Como eran mujeres muy preocupadas por la limpieza, y el enjabonado fluvial a veces no les parecía suficiente, solían bañarnos además una vez a la semana en un gran barreño que ponían en la cocina y llenaban con el agua que se calentaba en un depósito lateral que tenía la cocina económica, llamada también “la chapa”. Después, el agua del barreño había que bajarla a la calle y echarla a la agüera, pues era una cantidad excesiva para el desagüe que tenía el fregadero de piedra. Ahora veremos dónde terminaba el tubo de este desagüe.

 

La falta de red de saneamiento no era realmente un problema en un pueblo donde todas las casas tenían cuadras en la planta baja. Además de orinales repartidos por todos los dormitorios, teníamos en la planta baja, junto al portal, una espaciosa habitación rectangular muy bien ventilada, con dos ventanas cerradas tan solo con rejas: una que daba a la calle de la Revilla y otra en la fachada lateral, o sea, dando a La Hoyuela. Una mampara de tablas de madera dividía la habitación en dos espacios más o menos cuadrados y perfectamente diferenciados: uno para almacenar la paja limpia (el que daba a la calle principal), y el otro para realizar el compostaje, con su ventana al callejón de La Hoyuela. Adosados a la mampara, tres magníficos escalones de piedra daban acceso a lo que llamábamos “el trono”. Este era un ancho cajón de madera, con un lateral abierto hacia la zona del compostaje, y el otro cerrado por la propia mampara. En la cara superior tenía un orificio redondo, y sobre este había una tapa de inodoro para poder sentarnos allí con toda comodidad. Este trono lo había construido mi abuelo con las puertas de algún armario antiguo, y su aspecto era realmente elegante. También era mi abuelo el que, cuando lo veía necesario se encargaba de mezclar con paja limpia lo que el trono iba produciendo. El montón que se formaba así al fondo de la cuadra recibía también la basura orgánica que generábamos en la casa. Además, el agua del fregadero caía justo allí desde un tubo que asomaba por el techo y venía desde la cocina, situada dos pisos más arriba. El estiércol que se iba formando en aquel rincón servía para abonar las fincas, sobre todo la fértil huerta de Rasillos, que nos proporcionaba fruta y hortalizas durante todo el veraneo. De esta manera se establecía un ciclo natural casi perfecto.

 

No recuerdo que los niños pusiéramos objeción alguna a la hora de utilizar aquel curioso “excusado” que nada tenía que ver con los cuartos de baño habituales en la ciudad. Al contrario, creo que el hecho de ascender aquellos escalones de piedra que conducían al trono daba una importancia especial a nuestras funciones corporales. Y, desde luego, no había, que yo recuerde, malos olores.
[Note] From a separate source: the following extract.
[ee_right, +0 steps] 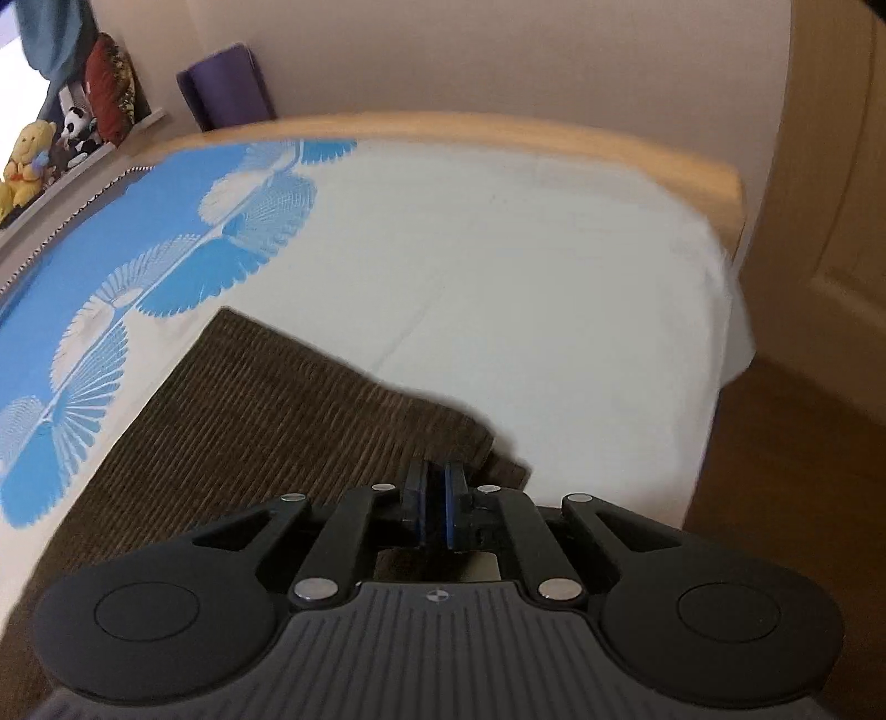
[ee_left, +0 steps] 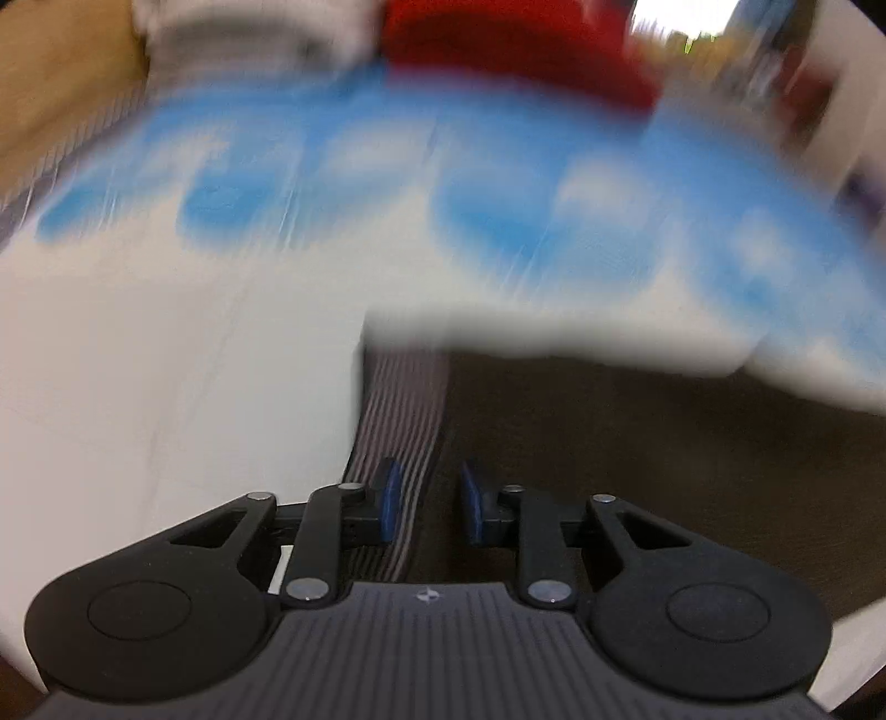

A mi memoria olfativa viene tan solo un fuerte olor a paja seca que vencía claramente al del estiércol, el cual, por otra parte, tampoco resultaba nada molesto, acostumbrados como estábamos a entrar en las cuadras, los establos y las pocilgas.

 

Volviendo a nuestras madres veraneantes de los años 50 y 60, otro cambio para ellas, antes de la llegada del butano al pueblo, era que para cocinar tenían que usar fuego de leña, pues no había otra cosa. Este fuego servía también para calentar las planchas de hierro con las que planchaban las camisas y los pantalones de sus maridos, y también la ropa de los niños, sobre todo la del domingo, porque a aquellas madres les gustaba llevarnos a misa vestidos de punta en blanco. ¡Cómo suspirarían acordándose de la plancha eléctrica que usaban en la ciudad! Pero el suministro eléctrico que llegaba a nuestra bonita casa quecedana no alcanzaba para enchufarla, ni para poder usar uno de aquellos sencillos frigoríficos que en los años 60 ya empezaron a utilizarse en la ciudad (las neveras anteriores habían precisado un suministro regular de barras de hielo con el que tampoco se contaba en el pueblo, salvo en forma de carámbanos en algún momento de crudo invierno). Esto hacía que las comidas de verano tuvieran que organizarse a diario. El día de la semana en que pasaba con su furgoneta el pescatero comíamos pescado, pero solo ese día. Si pasaba el chivero, a mediodía o a la noche había en la mesa asadurilla o unas chuletillas, pero nada de esto se podía guardar para el día siguiente. Salvo estos días especiales, el menú que las madres podían ofrecer se limitaba en los segundos platos a lomo en aceite, torreznos y huevos, por lo cual las pobres tenían que oír no pocas veces las protestas de sus niños, unos caprichosos señoritos de ciudad acostumbrados a una mesa más variada.

 

Imagino que muchas de estas mujeres estarían deseando que terminaran sus supuestas vacaciones y volver a la ciudad. Aunque durante el resto del año también fuera dura y sacrificada su vida de ama de casa y madre de familia, a veces incluso con alguna actividad profesional fuera del hogar, desde luego la vida de la madre veraneante de aquellos tiempos se parecía poco a unas vacaciones. También comprendo y disculpo que algunas de estas madres, cuando la economía familiar prosperó, se convirtieran en unas traidoras que nos sacaron del paraíso estival de nuestra niñez, para llevarnos a algún “chalet” construido en un pueblo más grande y más moderno, con agua corriente, saneamiento y electrodomésticos, o aún mejor, para ir a un cómodo hotel de playa.

 

Pero, bueno, estoy hablando casi exclusivamente de las madres, y eso no está nada bien. Los padres también tenían que amoldarse a otras circunstancias y encontraban algunas novedades al cambiar la ciudad por el pueblo: beber en porrón, jugar a los bolos, cortar el jamón, ir a pescar… y, de momento, no me vienen a la memoria otras arduas tareas masculinas propias del veraneo rural. ¡Pobres hombres veraneantes! Los estoy dejando en inferioridad o, al menos, en segundo plano. Bueno, ya recordaré más cosas sobre ellos… otro día.